Whereas visual portrayals of Muhammad have been relatively rare in the West, pillorying of Jews has been a staple of anti-Semitic representation since the Roman historian Tacitus accused them of “implacable hatred for the rest of mankind” and medieval engravers displayed them as ritual murderers who drained the blood of Christian children.

Nazi bottom feeders like Julius Streicher’s Der Sturmer carried the pictorial blood libel to a new low, preparing the way for the Holocaust with hateful caricatures culminating after the invasion of Poland in 1939 in editorial campaigns screaming “The Jews WANTED THE WAR!” – and now would themselves be annihilated.
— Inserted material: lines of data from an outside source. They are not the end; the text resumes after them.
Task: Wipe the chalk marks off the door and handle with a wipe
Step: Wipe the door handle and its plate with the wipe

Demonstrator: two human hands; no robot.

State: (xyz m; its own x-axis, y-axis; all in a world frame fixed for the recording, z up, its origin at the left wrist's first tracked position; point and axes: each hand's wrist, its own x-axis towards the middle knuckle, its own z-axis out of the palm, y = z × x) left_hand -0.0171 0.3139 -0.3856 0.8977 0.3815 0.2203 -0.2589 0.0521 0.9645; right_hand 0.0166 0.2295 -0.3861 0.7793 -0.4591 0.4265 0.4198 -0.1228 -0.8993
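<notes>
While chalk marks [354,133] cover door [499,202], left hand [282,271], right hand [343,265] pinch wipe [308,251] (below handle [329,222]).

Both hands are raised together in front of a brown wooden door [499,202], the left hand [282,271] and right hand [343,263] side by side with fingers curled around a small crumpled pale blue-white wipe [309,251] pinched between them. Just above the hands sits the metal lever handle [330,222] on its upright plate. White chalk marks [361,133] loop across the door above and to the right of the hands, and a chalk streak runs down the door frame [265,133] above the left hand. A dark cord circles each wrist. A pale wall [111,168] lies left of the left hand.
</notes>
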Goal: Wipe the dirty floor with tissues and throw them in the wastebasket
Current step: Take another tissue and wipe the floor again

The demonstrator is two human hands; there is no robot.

It was Communist cartoonists who, on cue from the Kremlin after the 1967 Six-Day War, introduced images equating Israel’s defense against Arab armies with jackbooted Nazis murdering Jews. That imagery quickly found a permanent home in the Arab and Muslim media, where it continues to this day to denigrate victims of the Holocaust and spread Jew-hatred.
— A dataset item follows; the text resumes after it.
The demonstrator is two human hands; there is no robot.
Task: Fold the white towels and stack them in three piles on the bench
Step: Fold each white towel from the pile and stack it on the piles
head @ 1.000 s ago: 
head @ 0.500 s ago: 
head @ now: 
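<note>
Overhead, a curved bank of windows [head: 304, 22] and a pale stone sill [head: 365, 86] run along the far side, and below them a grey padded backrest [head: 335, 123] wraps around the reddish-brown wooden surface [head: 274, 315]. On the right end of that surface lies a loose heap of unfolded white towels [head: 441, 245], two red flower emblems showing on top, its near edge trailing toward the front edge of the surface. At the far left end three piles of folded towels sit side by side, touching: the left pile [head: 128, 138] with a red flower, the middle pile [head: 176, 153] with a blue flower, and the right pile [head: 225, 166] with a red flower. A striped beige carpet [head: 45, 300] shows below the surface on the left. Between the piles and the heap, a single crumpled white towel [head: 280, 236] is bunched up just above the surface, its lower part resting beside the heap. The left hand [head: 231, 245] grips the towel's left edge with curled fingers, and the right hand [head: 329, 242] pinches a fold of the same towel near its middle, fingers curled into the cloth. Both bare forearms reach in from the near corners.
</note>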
While Oliphant’s demonizing caricatures are not original, the question remains why he chose to launch the attack now and why he and so many other people believe Israel is guilty of genocide for a military operation with a death toll limited to 709 Hamas operatives and 295 Palestinian civilians including 49 women and 89 youths under the age of 16.
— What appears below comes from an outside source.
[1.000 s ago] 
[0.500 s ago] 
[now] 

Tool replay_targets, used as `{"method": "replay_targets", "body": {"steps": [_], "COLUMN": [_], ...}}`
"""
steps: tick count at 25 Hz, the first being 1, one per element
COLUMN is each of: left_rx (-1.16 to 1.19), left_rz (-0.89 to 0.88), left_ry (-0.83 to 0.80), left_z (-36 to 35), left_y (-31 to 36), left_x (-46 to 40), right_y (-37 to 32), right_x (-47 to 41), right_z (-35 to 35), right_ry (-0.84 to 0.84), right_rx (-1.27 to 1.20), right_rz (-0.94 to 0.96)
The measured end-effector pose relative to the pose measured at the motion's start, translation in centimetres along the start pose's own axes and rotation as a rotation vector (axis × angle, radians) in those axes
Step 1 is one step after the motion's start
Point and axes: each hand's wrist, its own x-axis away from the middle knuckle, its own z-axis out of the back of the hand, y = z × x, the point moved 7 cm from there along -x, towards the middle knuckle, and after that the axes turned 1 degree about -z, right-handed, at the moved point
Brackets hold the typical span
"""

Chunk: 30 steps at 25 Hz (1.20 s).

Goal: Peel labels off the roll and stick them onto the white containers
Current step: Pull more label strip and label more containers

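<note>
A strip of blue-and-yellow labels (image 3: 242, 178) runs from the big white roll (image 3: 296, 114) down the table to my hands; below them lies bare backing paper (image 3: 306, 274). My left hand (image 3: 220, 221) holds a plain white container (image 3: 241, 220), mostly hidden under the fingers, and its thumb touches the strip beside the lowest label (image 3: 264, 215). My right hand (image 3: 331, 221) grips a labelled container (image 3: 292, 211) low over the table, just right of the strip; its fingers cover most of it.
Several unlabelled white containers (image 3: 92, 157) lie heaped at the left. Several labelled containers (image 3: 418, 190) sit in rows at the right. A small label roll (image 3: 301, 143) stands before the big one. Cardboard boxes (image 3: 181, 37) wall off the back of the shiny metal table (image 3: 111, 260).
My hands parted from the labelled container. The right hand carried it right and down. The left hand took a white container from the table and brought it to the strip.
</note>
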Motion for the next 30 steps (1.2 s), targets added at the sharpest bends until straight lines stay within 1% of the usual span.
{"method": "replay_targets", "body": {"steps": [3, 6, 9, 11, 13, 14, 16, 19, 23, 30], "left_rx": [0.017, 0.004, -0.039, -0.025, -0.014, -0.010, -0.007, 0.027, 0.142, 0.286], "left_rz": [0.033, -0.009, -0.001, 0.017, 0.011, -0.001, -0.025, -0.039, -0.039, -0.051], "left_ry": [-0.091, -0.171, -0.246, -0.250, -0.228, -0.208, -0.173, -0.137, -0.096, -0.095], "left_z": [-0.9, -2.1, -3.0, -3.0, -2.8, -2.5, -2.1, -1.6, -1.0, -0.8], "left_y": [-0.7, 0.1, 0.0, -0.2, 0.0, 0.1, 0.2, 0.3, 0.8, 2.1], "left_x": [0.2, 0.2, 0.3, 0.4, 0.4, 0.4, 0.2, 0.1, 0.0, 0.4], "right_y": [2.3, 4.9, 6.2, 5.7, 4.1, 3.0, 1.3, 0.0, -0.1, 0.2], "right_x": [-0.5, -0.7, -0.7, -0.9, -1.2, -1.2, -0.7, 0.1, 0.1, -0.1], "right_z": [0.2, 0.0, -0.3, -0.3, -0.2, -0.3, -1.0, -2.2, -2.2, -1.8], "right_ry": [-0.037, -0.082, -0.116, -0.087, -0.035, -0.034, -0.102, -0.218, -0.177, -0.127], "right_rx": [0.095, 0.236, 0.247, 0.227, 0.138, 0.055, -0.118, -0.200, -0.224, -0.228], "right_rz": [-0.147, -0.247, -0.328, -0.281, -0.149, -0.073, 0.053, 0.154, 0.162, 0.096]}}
In fact, his cartoon is visual accompaniment of a global campaign underway in the halls of the United Nations to cast Israel as an Apartheid State. Unfortunately, the UN today has backtracked to the 1970s when the General Assembly first equated “Zionism with racism.”

The Durban II World Conference Against Racism, scheduled for Geneva next month, threatens to degenerate into a repeat of Durban I’s 2001 anti-Israel hatefest. The UN’s Geneva-based Human Rights Council ignores Muslim-on-Muslim mass murder in Sudan and provides cover for the world’s worst human rights violators, including Iran, Cuba, Libya, China, and Pakistan. It concentrates instead on unleashing witch hunts against alleged Israeli “war crimes.”

The UN point man for the Holy Land, Richard Falk, has been a consistently harsh critic of Israel’s anti-terror efforts since the late 1960s. As a UN human rights arbiter, Falk has compared Nazi behavior during the Holocaust to Israel’s self-defense against the 7,000 Hamas missiles launched since the Jewish state unilaterally withdrew from Gaza in 2005. Now the UN has released a new 43 page report by Falk alleging international crimes “of the greatest magnitude” by Israel against “an essentially defenseless society.”

Falk’s deadly new mantra is being shouted from the rooftops by ivory tower academics, hypocritical serial human rights abusers in world capitals, and gullible media mavens. Professor Michael Walzer, no apologist for Israel, analyzes the legal logic that Falk, an international law professor, uses to demand that one democracy unilaterally disarm against a mortal terrorist threat. In his book Just and Unjust Wars, Walzer criticizes Falk for essentially arguing that any war of self-defense against terrorism is illegitimate.

Today Falk insists that – even though Hamas has graduated from a mere terrorist outfit to Gaza’s elected government – Israel is still barred from responding to rocket and suicide attacks because “Israeli forces [cannot] differentiate between civilian and military targets in Gaza.”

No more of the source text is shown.